Evet işte bu sebeple bu ayette bu mağarada Peygamberimiz (S.A.V) Efendimizin saklandığı ve bu esnada ise yanında bir arkadaşının bulunduğu onun da düşmanın takibinden büyük endişe duyduğu ama Peygamberimiz (S.A.V) Efendimize güvendiği ve Allah-u Teala'nın yardım edeceğine güvenerek metanetini korudu hatırlatılmaktadır. Ayette adı geçmemekle beraber tarihi bilgiler bu kısının Hz. Ebubekir Sıddık olduğunu kesin bir vazıyette ortaya koymaktadır. Ayrıca konu ile ilgili güvenilir kaynaklar Hz. Ebubekır'in bu yolculukta ve özellikle sığındıkları mağarada geçirdikleri 3 gün boyunca Peygamberimiz (S.A.V) Efendimizin üzerine titreyen davranışları ile ona olan samımı varlığını ne kadar da içten olduğunu göstermektedir. Evet iste Kuran-ı Kerim'in Hz. Ebubekir'in Peygamberimiz (S.A.V) Efendimize bu eşsiz sadakat ve bağlılığından dolaylı olarak övmesi onun İslamı literaturde yar,ı kar yanı Resulullah'ın mağaradaki can yoldaşı diye anılmasını sağlamış olmaktadır.
Evet bununla beraber ayette Hz.
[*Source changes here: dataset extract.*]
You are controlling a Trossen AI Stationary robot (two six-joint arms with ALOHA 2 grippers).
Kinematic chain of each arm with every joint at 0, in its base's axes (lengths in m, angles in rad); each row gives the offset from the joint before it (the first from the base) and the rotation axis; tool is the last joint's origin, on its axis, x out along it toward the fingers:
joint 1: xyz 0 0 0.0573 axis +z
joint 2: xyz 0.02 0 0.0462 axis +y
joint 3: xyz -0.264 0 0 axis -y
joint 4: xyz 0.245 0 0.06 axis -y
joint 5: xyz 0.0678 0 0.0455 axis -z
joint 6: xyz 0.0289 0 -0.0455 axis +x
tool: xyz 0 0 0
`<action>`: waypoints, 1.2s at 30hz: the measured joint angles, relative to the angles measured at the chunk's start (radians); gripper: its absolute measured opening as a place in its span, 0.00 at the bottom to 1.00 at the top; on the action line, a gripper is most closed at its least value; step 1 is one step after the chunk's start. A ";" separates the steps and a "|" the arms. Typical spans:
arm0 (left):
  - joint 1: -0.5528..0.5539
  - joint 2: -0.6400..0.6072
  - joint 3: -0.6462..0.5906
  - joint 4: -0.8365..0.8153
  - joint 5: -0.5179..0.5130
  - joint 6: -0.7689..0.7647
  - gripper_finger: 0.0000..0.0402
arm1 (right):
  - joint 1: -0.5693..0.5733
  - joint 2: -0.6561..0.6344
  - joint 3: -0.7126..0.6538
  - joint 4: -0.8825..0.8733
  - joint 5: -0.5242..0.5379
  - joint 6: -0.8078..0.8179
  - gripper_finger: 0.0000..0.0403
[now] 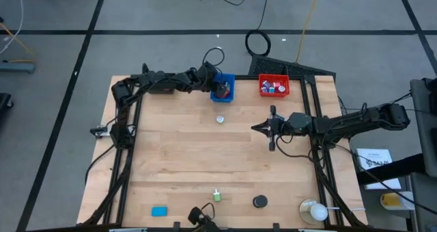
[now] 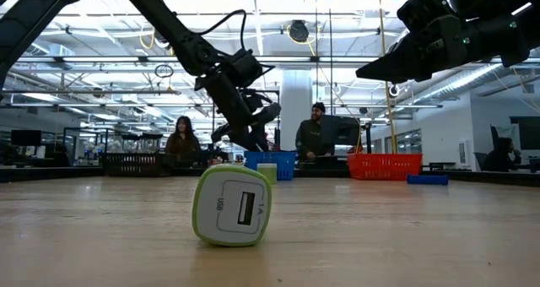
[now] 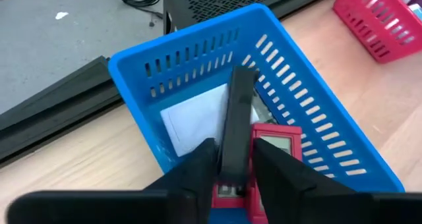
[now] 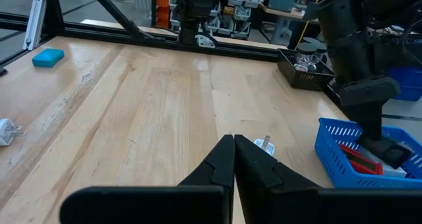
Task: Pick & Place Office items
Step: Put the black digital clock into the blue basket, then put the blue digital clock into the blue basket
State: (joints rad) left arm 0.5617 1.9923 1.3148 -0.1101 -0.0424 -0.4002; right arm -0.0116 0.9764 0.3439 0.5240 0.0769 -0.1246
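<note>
A long dark flat bar-shaped item (image 3: 236, 128) is clamped upright between the fingers of the left gripper (image 1: 217, 87), its far end already down inside the blue slotted plastic bin (image 3: 198, 59) at the table's far edge. Under it lie a white sheet (image 3: 194, 118) and a red device with a small grey screen (image 3: 277, 145). So the step in hand looks like the placing of this piece: what it calls for next is parting the fingers to let the bar drop, then lifting straight up clear of the bin wall

The red slotted bin (image 1: 274, 87) beside it already holds several small pieces. Loose on the wooden table (image 1: 177, 157) are a small white plug (image 1: 220, 119) near the middle, a green-and-white USB charger cube (image 2: 234, 208), a black disc (image 1: 259, 202) and a blue flat block (image 1: 159, 211) near the front edge

The right gripper (image 4: 233, 143) hovers over mid-table with fingers pressed together, holding nothing; the white plug lies just ahead of it, a likely next pick
</note>
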 joint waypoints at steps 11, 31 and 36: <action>0.002 -0.034 -0.001 -0.027 -0.004 0.044 0.45 | 0.000 0.000 0.000 0.000 0.000 0.000 0.00; -0.102 -0.239 -0.139 -0.079 -0.108 0.339 0.04 | 0.000 0.000 0.000 -0.012 0.000 0.004 0.00; -0.154 -0.383 -0.379 0.204 -0.103 0.356 0.04 | 0.000 0.000 0.000 -0.012 0.000 0.004 0.01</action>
State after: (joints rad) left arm 0.4075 1.6094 0.9357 0.0944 -0.1454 -0.0438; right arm -0.0116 0.9764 0.3439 0.5123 0.0769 -0.1207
Ebubekir gibi mutlak teslimiyet sahibi ve yüceler yücesi Allah'ın her şey Kadir olduğuna yürekten inanmış bir kişinin bile ümitsizliğe veyahut endişeye kapıldığı fevkalade kritik bir durumda dahi Peygamberimiz (S.A.V) Efendimize güven duygusu veren ve ona umulmadık destekler sağlayan Allah Zülcelal Hazretlerinin bu defa da yine başarı nasip edeceğinden kimsenin kuşku duymaması gerektiği hatırlatılmaktadır.
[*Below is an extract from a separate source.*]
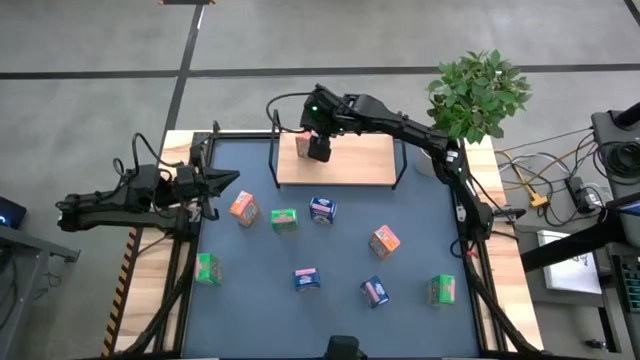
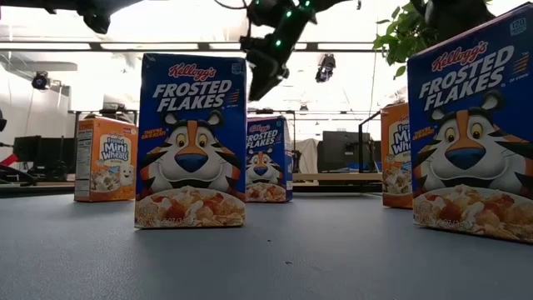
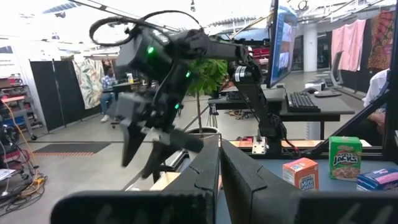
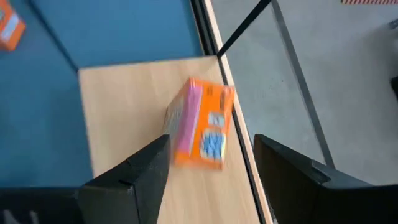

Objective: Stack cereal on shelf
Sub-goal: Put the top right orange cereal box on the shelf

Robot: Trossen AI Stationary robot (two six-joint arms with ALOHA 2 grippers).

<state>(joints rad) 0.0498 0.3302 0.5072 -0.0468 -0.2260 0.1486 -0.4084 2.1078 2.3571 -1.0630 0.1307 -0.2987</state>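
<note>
The right tool (image 1: 319, 148) hangs over the shelf (image 1: 360, 165) at the counter's (image 1: 330, 320) far edge, its fingers (image 4: 134, 171) spread wide and holding nothing, above an orange box (image 4: 202, 122) that lies on the wooden board near its corner. The left tool (image 1: 225, 181) waits at the counter's left side, fingers (image 3: 205, 174) pressed nearly together and empty. Eight more boxes stand scattered on the blue counter: two orange (image 1: 243, 208), three green (image 1: 284, 220) and three blue (image 1: 322, 210), all apart from the shelf.
</note>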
Evet hicret anında en zor anlar Sevr mağarasında yaşanmıştır. Yatağına Hz. Ali'yi yatırması ve Hz. Ebubekir ile Medine yönüne değil, Güneye doğru gitmeleri ve Medine yoluna değil mağarada geçici olarak saklanmaları düşmanı bir şaşırtma taktiğidir. Evet, Peygamberimiz (S.A.V) Efendimizin beşeri tedbirlerinin tükendiği yerde Allah'a olan güvenin bitirilmemesi gerektiğini gösteren örnek bir durumdur. Evet Allah'ın yardımından ümit kesmenin söz konusu olmayacağı ve Allah'ın dilerse umulmadık yollarla başarı ve zaferin gerçekleşeceğini açıkça bildirmektedir. Saygılarımla.